Багрицкий продолжал молчать. За дверью бормотала, как заведенная, Люция.
– Конечно, – промолвил с грустью Бабель, – вас хватит на то, чтобы купить на весь гонорар вагон канареечного семени в Кишиневе и засеять им Дюковский сад.
– А что ж тут такого? – с осторожным вызовом спросил Багрицкий. – Между нами говоря, в Кишиневе канареечного семени нет. Им торгуют только Москва и Калуга.
– А то тут такого, – ответил Бабель, – что доставайте все деньги и выкладывайте на это место!
Бабель постучал ладонью по «обломку империи».
– Ну хорошо. А что же будет дальше? – уже робея, осведомился Багрицкий.
– Дальше будет изъ-я-ти-е некоторых сумм, – внятно ответил Бабель. – На предмет отсылки Лиде в Одессу.
– Это очень мило с вашей стороны, – вежливо сказал Багрицкий, – что вы так печетесь о моем семействе. Но деньги в Одессу я переведу сегодня же собственной рукой. А этому пасквилянту Семе я – тоже собственноручно – набью морду. Это он накапал вам, что я хочу на две тысячи рублей купить певчих птиц и завалить весь Привоз в Одессе конопляным семенем. Вы же самый проницательный человек на свете, Исаак Эммануилович, а попались на удочку Семе – стопроцентному вралю и мишуресу.
Кстати говоря, Сема не был ни вралем, ни нахалом. То был хилый веснушчатый юноша с плохим воображением. Поэтому он принимал за чистую монету все наши разговоры, пугался, тотчас бежал предупреждать кого-нибудь из знакомых и вызывал бессмысленное смятение.
– Стопроцентных вралей не бывает, – убежденно ответил Бабель. – Даже Марк Твен не был абсолютным вралем. Он хорошо понимал это дело, но иной раз тоже давал слабину. Из современных писателей никто не умеет врать по-настоящему. Вдохновенно, возвышенно, смешно или красиво. Искусство вранья скоро будет утеряно. Что вы хотите, когда семилетние мальчики уже обыгрывают в шахматы Капабланку и понимают схему детекторного приемника. А ваш Сема врет только впятеро, не больше.

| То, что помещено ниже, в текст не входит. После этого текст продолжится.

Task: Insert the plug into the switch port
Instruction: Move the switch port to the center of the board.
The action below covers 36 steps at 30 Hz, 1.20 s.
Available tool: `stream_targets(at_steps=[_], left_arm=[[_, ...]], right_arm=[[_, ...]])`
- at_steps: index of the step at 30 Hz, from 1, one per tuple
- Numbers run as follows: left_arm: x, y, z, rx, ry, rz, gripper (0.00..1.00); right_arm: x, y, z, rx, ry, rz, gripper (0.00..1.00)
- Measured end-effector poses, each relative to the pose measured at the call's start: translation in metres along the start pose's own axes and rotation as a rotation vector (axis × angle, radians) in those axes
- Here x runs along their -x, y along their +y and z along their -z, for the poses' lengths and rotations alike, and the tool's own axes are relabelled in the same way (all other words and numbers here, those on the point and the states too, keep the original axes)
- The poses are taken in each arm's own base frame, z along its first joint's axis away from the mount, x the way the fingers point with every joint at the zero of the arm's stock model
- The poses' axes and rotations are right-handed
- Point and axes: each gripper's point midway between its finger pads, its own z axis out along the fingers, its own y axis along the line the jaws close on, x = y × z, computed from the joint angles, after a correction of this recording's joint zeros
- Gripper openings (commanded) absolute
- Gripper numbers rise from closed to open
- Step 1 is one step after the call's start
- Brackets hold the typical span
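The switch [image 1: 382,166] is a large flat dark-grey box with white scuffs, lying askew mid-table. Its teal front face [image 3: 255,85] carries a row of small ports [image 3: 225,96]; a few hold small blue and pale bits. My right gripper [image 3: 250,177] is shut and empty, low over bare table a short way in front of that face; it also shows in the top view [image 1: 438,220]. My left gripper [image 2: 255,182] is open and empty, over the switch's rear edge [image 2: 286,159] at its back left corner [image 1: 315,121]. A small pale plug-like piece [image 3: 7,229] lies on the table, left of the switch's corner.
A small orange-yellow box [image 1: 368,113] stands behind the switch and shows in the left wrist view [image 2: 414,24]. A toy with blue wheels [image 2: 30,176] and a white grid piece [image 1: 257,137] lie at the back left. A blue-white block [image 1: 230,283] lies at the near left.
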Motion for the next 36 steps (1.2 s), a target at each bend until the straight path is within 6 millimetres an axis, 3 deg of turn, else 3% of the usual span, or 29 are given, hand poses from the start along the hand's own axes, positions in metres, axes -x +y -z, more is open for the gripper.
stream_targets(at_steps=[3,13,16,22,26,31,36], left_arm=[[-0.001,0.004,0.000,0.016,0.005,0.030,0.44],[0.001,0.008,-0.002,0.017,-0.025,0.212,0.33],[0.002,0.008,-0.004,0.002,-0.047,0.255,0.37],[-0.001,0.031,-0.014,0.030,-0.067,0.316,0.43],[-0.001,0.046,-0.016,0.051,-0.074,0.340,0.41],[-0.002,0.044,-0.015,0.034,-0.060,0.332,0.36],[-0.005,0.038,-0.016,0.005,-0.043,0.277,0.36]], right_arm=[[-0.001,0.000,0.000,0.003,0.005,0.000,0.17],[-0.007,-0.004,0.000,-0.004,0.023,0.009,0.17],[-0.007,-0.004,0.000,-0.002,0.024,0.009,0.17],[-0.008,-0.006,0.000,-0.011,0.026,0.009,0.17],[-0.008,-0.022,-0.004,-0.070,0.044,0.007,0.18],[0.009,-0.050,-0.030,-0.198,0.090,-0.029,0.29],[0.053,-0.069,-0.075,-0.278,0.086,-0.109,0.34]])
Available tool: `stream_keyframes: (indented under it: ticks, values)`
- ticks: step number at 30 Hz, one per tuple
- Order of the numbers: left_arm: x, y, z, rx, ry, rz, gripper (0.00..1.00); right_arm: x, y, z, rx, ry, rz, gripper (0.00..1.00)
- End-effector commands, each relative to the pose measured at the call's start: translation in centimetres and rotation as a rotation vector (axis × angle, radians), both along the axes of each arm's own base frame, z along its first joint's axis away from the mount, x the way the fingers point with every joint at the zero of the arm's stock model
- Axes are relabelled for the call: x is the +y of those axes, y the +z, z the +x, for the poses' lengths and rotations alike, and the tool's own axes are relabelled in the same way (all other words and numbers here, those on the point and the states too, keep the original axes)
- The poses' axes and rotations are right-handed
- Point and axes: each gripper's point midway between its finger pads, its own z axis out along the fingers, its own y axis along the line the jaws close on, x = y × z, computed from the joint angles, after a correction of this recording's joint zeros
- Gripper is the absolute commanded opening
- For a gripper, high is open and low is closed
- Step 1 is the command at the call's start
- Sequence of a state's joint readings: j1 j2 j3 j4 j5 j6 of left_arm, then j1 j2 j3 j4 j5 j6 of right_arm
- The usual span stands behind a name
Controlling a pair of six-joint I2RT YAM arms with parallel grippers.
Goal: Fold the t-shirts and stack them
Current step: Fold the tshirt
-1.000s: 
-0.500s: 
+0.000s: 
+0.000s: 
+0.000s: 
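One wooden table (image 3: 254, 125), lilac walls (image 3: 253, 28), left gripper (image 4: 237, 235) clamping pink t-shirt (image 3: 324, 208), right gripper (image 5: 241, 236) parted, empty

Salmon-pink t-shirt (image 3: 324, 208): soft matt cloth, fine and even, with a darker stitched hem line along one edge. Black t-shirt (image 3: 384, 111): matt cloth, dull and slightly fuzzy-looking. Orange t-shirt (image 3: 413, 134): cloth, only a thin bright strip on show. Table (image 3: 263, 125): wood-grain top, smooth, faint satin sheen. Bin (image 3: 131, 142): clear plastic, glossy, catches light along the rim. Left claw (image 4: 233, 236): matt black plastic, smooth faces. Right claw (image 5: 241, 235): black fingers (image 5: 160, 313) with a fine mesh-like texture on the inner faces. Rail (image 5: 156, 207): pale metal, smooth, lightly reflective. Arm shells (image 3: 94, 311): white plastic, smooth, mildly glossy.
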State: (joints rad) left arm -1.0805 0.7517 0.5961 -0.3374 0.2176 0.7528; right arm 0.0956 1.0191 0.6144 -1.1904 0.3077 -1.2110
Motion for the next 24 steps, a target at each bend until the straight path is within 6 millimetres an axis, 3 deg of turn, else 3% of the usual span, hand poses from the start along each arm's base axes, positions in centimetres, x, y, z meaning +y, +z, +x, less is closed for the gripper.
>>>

– Допустим, – согласился Багрицкий.
– Если так, то вы, Эдя, худо-бедно, а решили истратить на птиц не две тысячи рублей, а, скажем, впятеро меньше – четыреста рублей.
– Верно! – подтвердил Багрицкий.
– Этого нельзя допустить, – сказал ледяным голосом Бабель. – Ни в коем случае. Хватит с вас двухсот рублей. Я даю вам настоящую цену.
– Последняя цена, – сказал Багрицкий, – четыреста рублей, и ни копейки меньше!
Он хлопнул ладонью по «обломку империи».
– Что вы такое говорите, Эдя? – воскликнул Бабель тоном перекупщика. – Побойтесь Бога! Четыреста рублей! Какой кретин даст вам четыреста рублей!
И Бабель, в свою очередь, ударил ладонью по «обломку империи».
– Триста рублей – и кончим этот разговор!
Началась игра. Бабель придумал ее молниеносно, на ходу, чтобы выйти из неловкого положения, в какое попал.
Он перевел неприятный разговор в шутку. Багрицкий подхватил эту шутку. Она была сейчас очень кстати. Она спасла Бабеля от открытой ссоры с Багрицким.
Шутка спасла положение. Но этого показалось мало, чтобы загладить неловкость.